TASK REQUIREMENTS :: Retype the data below exactly; skip every image.

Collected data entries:
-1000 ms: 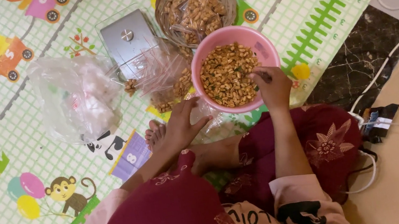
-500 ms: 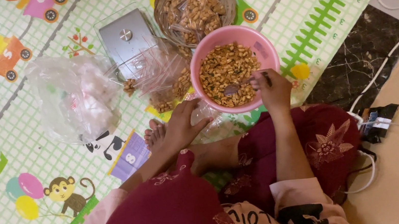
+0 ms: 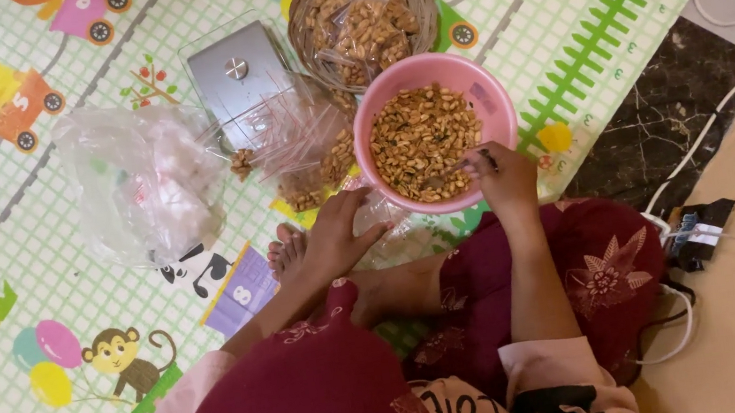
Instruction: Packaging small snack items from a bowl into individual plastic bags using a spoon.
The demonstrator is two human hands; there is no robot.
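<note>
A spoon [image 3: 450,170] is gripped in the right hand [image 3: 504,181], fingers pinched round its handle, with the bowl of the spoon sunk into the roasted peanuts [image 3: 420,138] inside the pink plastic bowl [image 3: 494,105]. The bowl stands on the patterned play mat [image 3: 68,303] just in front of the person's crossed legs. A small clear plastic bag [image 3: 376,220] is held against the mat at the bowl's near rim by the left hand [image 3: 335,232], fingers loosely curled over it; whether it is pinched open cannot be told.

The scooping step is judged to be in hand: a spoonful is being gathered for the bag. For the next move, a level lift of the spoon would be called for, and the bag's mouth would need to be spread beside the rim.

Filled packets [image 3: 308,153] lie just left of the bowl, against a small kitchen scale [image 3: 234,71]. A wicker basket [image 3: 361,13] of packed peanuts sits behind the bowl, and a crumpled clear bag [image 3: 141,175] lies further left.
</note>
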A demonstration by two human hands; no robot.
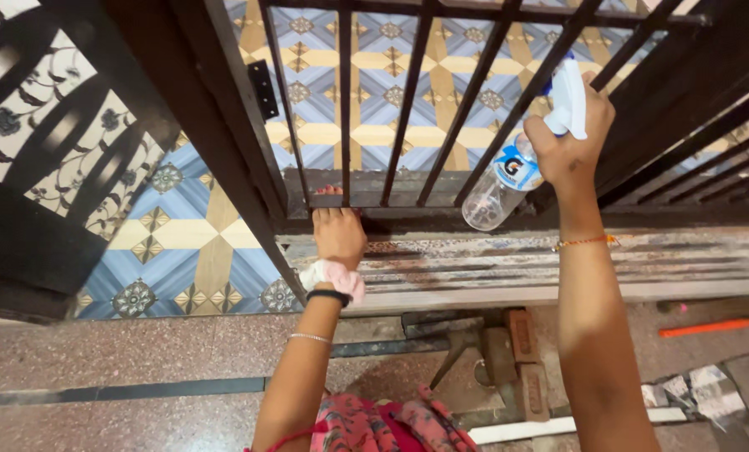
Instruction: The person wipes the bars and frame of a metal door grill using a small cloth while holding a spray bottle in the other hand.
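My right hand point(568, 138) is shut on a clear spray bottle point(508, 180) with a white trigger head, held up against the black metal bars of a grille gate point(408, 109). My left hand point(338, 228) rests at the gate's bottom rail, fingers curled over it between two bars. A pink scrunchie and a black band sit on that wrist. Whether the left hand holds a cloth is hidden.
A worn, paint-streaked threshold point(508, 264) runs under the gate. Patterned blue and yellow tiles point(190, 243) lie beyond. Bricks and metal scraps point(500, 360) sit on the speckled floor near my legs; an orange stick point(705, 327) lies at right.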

TASK SOLUTION ::
-1000 ms: 
-500 ms: 
+0 ms: 
Instruction: Packaging small snack items from a bowl into individual plastic bags using a spoon.
The demonstrator is two human hands; there is no robot.
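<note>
A spoon [image 3: 450,170] is gripped in the right hand [image 3: 504,181], fingers pinched round its handle, with the bowl of the spoon sunk into the roasted peanuts [image 3: 420,138] inside the pink plastic bowl [image 3: 494,105]. The bowl stands on the patterned play mat [image 3: 68,303] just in front of the person's crossed legs. A small clear plastic bag [image 3: 376,220] is held against the mat at the bowl's near rim by the left hand [image 3: 335,232], fingers loosely curled over it; whether it is pinched open cannot be told.

The scooping step is judged to be in hand: a spoonful is being gathered for the bag. For the next move, a level lift of the spoon would be called for, and the bag's mouth would need to be spread beside the rim.

Filled packets [image 3: 308,153] lie just left of the bowl, against a small kitchen scale [image 3: 234,71]. A wicker basket [image 3: 361,13] of packed peanuts sits behind the bowl, and a crumpled clear bag [image 3: 141,175] lies further left.
</note>
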A demonstration by two human hands; no robot.
Instruction: The person wipes the bars and frame of a metal door grill using a small cloth while holding a spray bottle in the other hand.
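My right hand point(568, 138) is shut on a clear spray bottle point(508, 180) with a white trigger head, held up against the black metal bars of a grille gate point(408, 109). My left hand point(338, 228) rests at the gate's bottom rail, fingers curled over it between two bars. A pink scrunchie and a black band sit on that wrist. Whether the left hand holds a cloth is hidden.
A worn, paint-streaked threshold point(508, 264) runs under the gate. Patterned blue and yellow tiles point(190, 243) lie beyond. Bricks and metal scraps point(500, 360) sit on the speckled floor near my legs; an orange stick point(705, 327) lies at right.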

What this exercise required has been given in full.